Your task is to reproduce exactly the lines that run from the beginning of the data through the line where "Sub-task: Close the" appears.

[Items from a dataset]
========================================

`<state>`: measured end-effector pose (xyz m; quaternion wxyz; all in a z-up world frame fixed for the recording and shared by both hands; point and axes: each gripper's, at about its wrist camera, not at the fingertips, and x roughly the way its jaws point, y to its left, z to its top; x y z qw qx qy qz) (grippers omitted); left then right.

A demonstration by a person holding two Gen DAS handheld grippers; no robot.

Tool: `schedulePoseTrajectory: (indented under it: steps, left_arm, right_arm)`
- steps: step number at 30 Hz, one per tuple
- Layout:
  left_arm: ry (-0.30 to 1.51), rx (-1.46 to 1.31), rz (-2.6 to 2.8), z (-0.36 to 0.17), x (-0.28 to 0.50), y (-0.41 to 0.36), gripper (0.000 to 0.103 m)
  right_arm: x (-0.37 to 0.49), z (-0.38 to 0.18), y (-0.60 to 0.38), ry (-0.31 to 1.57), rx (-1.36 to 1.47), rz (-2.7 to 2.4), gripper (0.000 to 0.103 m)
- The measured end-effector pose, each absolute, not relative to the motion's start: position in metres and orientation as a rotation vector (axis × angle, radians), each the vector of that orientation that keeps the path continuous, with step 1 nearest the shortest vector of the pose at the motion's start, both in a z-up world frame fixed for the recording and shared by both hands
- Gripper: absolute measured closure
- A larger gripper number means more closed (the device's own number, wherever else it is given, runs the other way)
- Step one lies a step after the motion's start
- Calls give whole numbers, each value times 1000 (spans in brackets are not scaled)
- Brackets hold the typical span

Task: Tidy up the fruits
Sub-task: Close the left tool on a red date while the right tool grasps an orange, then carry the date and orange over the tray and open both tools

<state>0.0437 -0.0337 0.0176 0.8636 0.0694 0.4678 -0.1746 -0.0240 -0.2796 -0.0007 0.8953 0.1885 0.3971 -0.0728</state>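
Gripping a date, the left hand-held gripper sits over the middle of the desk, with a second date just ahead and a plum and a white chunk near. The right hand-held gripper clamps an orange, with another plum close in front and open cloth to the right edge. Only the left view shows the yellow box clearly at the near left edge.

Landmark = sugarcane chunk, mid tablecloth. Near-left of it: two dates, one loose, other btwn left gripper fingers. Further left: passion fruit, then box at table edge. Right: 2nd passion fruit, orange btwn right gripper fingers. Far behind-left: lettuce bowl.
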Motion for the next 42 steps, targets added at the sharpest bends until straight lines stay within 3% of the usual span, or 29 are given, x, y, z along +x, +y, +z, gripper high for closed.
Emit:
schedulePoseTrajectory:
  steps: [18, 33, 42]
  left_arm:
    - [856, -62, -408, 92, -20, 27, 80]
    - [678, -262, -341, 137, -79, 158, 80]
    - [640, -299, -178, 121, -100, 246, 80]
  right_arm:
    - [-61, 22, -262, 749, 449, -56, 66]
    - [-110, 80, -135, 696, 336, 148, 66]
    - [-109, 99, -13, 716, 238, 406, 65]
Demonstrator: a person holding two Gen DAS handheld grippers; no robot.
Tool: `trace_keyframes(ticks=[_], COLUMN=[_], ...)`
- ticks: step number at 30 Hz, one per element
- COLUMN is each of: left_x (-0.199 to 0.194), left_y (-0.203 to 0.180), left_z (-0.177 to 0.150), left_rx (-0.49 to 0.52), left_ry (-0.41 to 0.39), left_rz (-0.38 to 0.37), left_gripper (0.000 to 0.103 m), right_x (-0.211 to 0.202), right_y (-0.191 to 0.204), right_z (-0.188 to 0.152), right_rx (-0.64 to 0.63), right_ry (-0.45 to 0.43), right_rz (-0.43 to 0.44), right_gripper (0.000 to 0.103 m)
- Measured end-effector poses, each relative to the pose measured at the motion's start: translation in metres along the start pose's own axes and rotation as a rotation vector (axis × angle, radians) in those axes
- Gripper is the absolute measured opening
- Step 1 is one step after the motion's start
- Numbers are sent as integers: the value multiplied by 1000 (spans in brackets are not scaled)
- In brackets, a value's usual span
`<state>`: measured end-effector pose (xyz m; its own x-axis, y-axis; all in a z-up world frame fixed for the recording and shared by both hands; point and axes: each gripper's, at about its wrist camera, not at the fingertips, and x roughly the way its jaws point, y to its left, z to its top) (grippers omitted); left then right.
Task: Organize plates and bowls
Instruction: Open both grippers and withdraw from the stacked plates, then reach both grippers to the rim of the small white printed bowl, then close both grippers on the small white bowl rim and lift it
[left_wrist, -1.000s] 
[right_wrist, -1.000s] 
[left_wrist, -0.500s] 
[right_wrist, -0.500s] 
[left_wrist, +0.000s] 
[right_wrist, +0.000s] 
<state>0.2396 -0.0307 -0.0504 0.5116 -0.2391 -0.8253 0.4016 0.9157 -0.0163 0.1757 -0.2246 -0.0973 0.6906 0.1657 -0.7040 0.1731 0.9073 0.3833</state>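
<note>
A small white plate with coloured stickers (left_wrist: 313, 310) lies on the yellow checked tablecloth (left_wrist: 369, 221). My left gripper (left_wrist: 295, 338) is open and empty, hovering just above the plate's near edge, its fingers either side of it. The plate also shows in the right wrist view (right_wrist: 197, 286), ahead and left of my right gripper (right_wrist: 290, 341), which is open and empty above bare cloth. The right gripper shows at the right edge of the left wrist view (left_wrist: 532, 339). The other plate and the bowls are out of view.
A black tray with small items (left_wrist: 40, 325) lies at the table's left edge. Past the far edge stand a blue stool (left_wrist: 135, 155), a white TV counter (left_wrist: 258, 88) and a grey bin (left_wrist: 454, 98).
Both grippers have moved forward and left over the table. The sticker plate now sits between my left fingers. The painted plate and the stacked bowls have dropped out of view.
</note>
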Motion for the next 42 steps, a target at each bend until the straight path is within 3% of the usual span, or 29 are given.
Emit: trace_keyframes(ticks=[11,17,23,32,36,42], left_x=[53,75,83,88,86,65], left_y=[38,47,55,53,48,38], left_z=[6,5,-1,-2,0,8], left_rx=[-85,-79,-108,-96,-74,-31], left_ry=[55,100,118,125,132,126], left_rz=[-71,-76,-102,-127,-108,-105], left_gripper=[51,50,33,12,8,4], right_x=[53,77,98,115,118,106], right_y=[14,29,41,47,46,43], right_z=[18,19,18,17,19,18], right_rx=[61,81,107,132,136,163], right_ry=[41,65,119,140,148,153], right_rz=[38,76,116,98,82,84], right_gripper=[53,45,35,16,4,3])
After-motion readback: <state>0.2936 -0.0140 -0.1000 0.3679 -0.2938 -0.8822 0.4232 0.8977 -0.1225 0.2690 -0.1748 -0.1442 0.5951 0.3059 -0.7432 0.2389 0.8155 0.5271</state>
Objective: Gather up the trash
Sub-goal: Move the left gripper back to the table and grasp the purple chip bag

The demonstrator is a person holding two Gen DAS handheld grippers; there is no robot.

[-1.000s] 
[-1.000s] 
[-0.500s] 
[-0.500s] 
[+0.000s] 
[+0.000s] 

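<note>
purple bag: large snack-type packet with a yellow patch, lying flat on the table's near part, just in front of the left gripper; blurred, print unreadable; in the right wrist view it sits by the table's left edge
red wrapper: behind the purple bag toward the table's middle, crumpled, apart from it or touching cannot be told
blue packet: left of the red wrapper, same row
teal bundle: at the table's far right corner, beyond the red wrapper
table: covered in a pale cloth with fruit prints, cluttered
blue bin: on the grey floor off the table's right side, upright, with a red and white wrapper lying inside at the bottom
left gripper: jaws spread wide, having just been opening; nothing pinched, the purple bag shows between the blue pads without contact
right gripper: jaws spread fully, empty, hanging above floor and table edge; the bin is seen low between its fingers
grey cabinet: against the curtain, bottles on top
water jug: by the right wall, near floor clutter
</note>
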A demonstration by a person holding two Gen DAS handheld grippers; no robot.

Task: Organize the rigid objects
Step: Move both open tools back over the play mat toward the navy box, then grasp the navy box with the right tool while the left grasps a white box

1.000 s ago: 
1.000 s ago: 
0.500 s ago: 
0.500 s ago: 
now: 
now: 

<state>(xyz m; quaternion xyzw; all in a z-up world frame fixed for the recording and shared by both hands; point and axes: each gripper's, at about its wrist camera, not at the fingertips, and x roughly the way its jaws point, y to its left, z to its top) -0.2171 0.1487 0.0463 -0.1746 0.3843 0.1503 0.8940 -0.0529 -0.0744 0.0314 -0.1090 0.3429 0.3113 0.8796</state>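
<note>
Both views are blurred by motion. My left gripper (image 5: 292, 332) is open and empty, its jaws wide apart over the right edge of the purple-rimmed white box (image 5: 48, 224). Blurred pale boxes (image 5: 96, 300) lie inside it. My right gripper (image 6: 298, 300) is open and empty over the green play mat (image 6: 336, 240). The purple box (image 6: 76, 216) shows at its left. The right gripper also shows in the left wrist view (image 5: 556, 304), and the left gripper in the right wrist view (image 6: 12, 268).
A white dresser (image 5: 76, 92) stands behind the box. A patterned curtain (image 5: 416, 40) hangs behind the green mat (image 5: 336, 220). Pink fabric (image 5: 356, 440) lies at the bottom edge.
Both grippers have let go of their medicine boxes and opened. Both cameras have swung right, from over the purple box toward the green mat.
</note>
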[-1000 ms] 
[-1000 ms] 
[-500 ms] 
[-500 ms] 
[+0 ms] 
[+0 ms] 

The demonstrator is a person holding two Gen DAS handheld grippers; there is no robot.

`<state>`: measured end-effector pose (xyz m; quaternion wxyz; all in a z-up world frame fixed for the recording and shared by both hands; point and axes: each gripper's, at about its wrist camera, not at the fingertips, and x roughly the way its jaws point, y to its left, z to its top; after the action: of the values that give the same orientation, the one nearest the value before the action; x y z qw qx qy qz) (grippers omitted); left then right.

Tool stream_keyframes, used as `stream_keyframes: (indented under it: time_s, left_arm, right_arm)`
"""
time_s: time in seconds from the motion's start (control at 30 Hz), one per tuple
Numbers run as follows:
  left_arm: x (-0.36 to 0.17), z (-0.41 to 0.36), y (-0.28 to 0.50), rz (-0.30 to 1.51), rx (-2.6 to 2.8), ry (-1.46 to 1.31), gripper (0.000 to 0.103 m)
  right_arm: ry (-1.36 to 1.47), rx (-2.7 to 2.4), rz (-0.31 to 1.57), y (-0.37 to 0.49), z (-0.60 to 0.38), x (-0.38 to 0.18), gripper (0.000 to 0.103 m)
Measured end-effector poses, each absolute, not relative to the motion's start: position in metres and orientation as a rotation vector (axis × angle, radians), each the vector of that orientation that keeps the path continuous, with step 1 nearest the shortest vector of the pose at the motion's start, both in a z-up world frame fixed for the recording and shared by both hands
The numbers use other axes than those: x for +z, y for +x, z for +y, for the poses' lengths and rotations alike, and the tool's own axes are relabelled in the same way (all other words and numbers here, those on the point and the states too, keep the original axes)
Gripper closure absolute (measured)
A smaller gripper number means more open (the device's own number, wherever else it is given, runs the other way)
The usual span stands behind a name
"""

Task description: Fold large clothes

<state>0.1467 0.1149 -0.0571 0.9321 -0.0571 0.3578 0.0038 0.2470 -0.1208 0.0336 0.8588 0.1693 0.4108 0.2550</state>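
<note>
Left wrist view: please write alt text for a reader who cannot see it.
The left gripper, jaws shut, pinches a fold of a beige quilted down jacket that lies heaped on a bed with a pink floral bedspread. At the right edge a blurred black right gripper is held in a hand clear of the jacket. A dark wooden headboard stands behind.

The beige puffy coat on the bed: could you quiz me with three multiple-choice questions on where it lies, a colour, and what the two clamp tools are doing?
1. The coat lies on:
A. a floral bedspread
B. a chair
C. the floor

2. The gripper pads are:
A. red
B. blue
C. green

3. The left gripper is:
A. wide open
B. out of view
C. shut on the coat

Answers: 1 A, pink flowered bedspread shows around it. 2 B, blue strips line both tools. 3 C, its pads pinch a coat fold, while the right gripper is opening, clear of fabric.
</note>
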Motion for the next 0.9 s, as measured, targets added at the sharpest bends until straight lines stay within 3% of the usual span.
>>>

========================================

> [RESULT BELOW]:
`<state>`: measured end-effector pose (xyz m; quaternion wxyz; all in a z-up world frame fixed for the recording and shared by both hands; point and axes: each gripper's, at about its wrist camera, not at the fingertips, and x roughly the way its jaws point, y to its left, z to its top; x y z qw qx qy qz) (grippers omitted); left then right.

A demonstration by a person holding two Gen DAS handheld grippers; no robot.

Tool: `schedulePoseTrajectory: (indented under it: steps, left_arm, right_arm)`
- steps: step number at 30 Hz, one per tuple
- Layout:
  left_arm: ry (-0.30 to 1.51), rx (-1.46 to 1.31), rz (-2.6 to 2.8), z (-0.36 to 0.17), x (-0.28 to 0.50), y (-0.41 to 0.36), gripper (0.000 to 0.103 m)
  right_arm: x (-0.37 to 0.49), z (-0.38 to 0.18), y (-0.60 to 0.38), ry (-0.31 to 1.57), rx (-1.36 to 1.47), rz (-2.7 to 2.4), gripper (0.000 to 0.103 m)
- The measured end-effector pose, each absolute, not relative to the motion's start: position in metres and orientation as a rotation vector (axis × angle, radians), each the vector of that orientation that keeps the path continuous, with step 1 nearest the shortest vector of the pose at the motion's start, both in a z-up world frame fixed for the recording and shared by both hands
- Gripper: absolute measured closure
- A larger gripper number means more closed (the device's own number, wherever else it is given, runs the other way)
- Step one lies a step after the motion's start
- Calls give whole numbers, each value times 1000 (spans in brackets are not scaled)
- Brackets hold the typical span

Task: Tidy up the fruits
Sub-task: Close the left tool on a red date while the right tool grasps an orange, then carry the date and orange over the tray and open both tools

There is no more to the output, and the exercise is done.